Nous partons à 4h00 du matin, et finissons donc la nuit dans le bus ! Nous ne nous sentons pas très bien, certainement l'altitude... ou l'absence de petit déjeuner... voire les deux. Arrêt à Cruz del condor. C'est soi-disant un point de vue sensationnel pour admirer les condors. Nous n'en verrons en fait qu'un, et encore, de très loin ! Nous en profitons pour acheter à une marchande en costume traditionnel des biscuits à la coca. Ils ne sont pas très bons, mais au moins, ça nous rassasie et la coca est un bon remède pour combattre le mal des montagnes.
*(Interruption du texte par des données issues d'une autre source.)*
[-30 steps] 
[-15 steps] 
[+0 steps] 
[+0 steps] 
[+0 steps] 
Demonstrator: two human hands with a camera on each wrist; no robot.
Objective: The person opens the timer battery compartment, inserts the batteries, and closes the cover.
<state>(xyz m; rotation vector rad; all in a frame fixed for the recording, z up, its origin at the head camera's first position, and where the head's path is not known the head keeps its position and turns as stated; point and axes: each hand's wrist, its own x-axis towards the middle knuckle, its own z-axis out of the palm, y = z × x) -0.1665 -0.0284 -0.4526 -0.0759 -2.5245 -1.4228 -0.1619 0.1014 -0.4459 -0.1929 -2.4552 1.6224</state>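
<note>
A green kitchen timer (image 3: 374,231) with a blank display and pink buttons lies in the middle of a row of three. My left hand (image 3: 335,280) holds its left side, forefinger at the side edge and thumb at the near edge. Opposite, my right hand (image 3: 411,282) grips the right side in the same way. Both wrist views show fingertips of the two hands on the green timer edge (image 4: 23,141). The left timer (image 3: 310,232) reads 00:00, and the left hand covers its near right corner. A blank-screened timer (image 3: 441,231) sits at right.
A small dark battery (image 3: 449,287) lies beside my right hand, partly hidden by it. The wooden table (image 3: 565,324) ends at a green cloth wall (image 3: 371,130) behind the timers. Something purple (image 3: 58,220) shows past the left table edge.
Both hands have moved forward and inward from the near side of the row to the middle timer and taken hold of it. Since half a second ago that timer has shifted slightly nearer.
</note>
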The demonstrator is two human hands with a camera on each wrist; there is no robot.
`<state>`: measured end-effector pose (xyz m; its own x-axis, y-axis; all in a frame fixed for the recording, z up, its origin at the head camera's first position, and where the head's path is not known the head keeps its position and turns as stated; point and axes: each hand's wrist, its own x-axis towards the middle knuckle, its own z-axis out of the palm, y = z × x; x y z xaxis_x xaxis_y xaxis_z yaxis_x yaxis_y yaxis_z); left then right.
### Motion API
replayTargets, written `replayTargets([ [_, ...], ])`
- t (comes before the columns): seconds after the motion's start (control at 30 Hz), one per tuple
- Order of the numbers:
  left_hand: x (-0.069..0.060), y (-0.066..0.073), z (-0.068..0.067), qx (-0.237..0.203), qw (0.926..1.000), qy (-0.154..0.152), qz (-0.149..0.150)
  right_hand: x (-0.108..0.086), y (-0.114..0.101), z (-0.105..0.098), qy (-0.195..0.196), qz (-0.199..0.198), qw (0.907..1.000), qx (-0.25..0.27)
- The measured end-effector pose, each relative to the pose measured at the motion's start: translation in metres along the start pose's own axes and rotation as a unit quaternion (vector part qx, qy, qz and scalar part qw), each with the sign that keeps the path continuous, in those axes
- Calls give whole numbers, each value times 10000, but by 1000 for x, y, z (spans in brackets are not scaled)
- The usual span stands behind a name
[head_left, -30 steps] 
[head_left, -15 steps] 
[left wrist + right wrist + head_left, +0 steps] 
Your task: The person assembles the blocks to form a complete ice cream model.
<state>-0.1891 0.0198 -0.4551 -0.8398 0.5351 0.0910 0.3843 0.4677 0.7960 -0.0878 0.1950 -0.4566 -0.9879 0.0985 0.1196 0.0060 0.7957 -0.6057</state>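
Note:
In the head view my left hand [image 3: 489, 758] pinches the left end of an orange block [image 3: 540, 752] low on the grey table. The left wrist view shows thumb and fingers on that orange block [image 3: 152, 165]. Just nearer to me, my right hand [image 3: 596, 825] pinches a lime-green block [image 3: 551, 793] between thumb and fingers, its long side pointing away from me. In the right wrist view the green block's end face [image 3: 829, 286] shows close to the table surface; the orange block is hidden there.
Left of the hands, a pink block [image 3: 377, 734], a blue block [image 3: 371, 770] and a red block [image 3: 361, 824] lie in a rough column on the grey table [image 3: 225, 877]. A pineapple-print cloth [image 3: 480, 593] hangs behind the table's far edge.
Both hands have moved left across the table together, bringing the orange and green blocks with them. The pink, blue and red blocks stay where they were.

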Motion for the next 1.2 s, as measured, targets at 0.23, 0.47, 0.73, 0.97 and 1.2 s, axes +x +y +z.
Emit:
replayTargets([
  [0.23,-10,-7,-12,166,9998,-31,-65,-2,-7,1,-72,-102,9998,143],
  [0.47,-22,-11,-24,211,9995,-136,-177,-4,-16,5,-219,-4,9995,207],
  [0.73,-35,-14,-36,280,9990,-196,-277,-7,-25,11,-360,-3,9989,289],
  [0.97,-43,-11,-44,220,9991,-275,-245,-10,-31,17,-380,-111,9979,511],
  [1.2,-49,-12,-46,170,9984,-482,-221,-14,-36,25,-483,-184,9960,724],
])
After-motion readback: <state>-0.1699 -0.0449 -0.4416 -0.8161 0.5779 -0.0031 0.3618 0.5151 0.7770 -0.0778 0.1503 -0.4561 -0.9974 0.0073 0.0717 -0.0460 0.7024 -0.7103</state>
Nous déjeunons à Cabanaconde où nous faisons la connaissance de nos compagnons de trek : un Anglais qui parle comme un Texan ayant été élevé au Kansas par une mère irlandaise (en tout et pour tout, nous n'arriverons pas à échanger plus de vingt mots avec lui), un couple d’Australiens et notre guide Pepe. Il y a de la soupe en entrée et une infusion « maison » à la fin du repas. A la sortie, nous croisons un enterrement rythmé par El condor pasa : ce n'est donc pas qu’une musique de touristes...

La descente
Tout au long de la descente vers San Juan – un kilomètre de dénivelé, la vue est magnifique, l'état de mes genoux l'est moins. Après avoir serpenté le long des courbes de la montagne durant 3h30, nous atteignons avec soulagement le fond de la vallée. C'est sous une pluie battante (ouf, elle nous avait épargné jusque là) que nous rejoignons notre « hôtel » : la chambre est une hutte éclairée à la bougie, les toilettes et la douche sont communes. Cette dernière est sommaire mais l'eau y est chaude et agréable après tant d'efforts ! Le soir, nous dînons dehors dans un froid glacial (ok, j'exagère un petit peu). Il y a de la soupe en entrée et une infusion « maison » à la fin du repas. Nous nous couchons à 21h00 avec dix heures de sommeil réparateur en perspective.